Michael Roberts vem sendo, nos últimos mais de dez anos, um relevante e ativo analista da conjuntura econômica internacional. Suas teses, análises empíricas e discussões têm auxiliado o debate marxista contemporâneo especialmente na afirmação do papel da trajetória da taxa de lucro como definidor de contrações no investimento e das crises econômicas; na análise do papel do endividamento e do capital fictício na economia mundial atual; nos estudos empíricos sobre EUA e Inglaterra, assim como sobre diversos outros países, entre vários outros temas.

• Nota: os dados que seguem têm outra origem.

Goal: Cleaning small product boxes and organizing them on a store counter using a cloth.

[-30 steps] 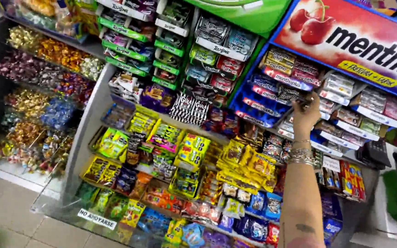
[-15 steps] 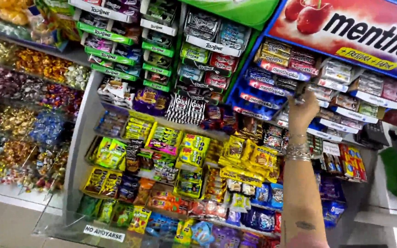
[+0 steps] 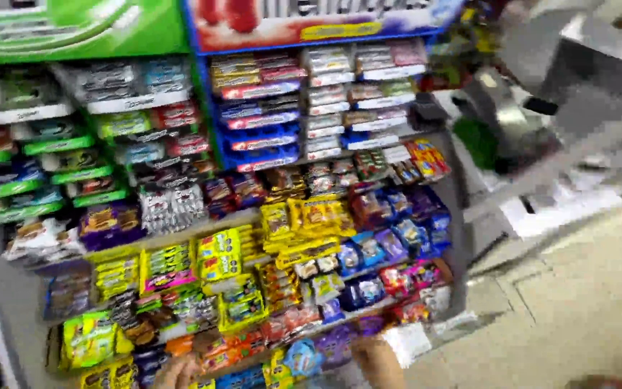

Convidamos os camaradas e leitores a lerem esta análise de Michael Roberts sobre a conjuntura internacional em conjunto com a análise do Cem Flores sobre o mesmo tema, publicada em 4.12.2020:
A conjuntura internacional ao final de 2020: crise, pandemia e resistência
A partir dos dados disponíveis, qual a projeção de Roberts para 2021? Após a gigantesca e globalmente sincronizada crise do capital de 2020, que se conjugou com a pandemia do novo coronavírus, Roberts prevê que a economia internacional registrará crescimento neste ano – ainda que em parte apenas por efeito estatístico.

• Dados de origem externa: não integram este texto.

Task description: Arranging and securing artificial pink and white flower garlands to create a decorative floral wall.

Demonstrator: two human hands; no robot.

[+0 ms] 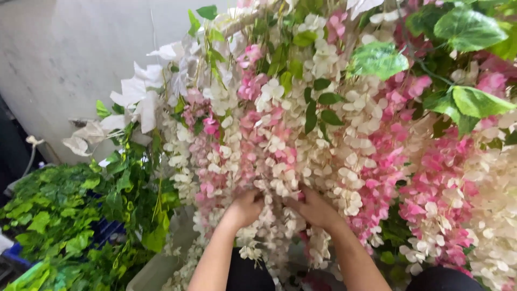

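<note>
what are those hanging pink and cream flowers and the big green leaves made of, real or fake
Hanging pink and cream flowers: likely fabric, matte; the petals are flat, uniform and papery, none wilted. Big green leaves: probably coated cloth or plastic, with a slight sheen and very regular pale veins. Both hands, left hand and right hand, are pressed into the strands.

Pale grey wall (64,59) behind
</note>
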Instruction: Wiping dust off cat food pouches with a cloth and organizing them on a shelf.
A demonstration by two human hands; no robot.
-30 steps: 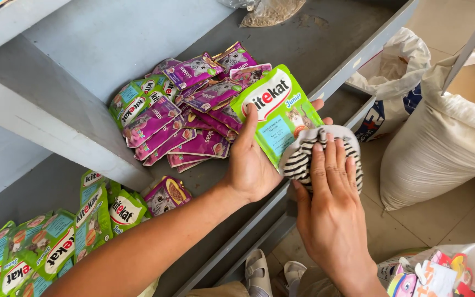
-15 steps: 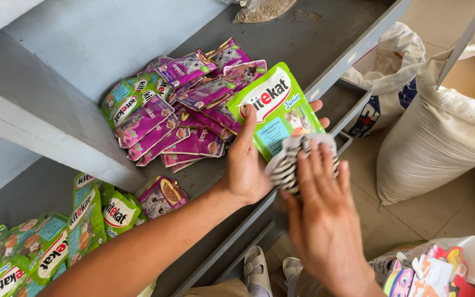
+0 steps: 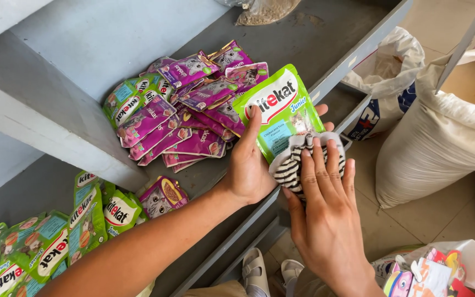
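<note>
Left hand [image 3: 248, 170] clasped, right hand [image 3: 325, 220] flat

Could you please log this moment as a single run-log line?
left hand: holds green pouch | right hand: presses striped cloth on pouch | behind: purple pouches on grey shelf

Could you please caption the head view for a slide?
Left hand holds a green pet-food pouch while right hand wipes it with a striped cloth over a grey shelf.

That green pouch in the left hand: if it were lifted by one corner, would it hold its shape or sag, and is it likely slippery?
The green pouch probably flexes rather than stays rigid: its glossy surface shows soft creases. The left hand holds it up by its lower edge, so it seems light. The sheen suggests it may slide, though the striped cloth under the right hand should grip it.
</note>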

Mas o que isso significará efetivamente? Apesar do crescimento (que não será nem suficiente para recuperar a recessão de 2020 – com a importante exceção da China), não haverá uma “recuperação” de fato, pois tudo indica que, novamente, assim como após a crise do imperialismo de 2008, haverá perda permanente de produto global, que também não retornará à sua tendência de crescimento anterior à crise (já fraca).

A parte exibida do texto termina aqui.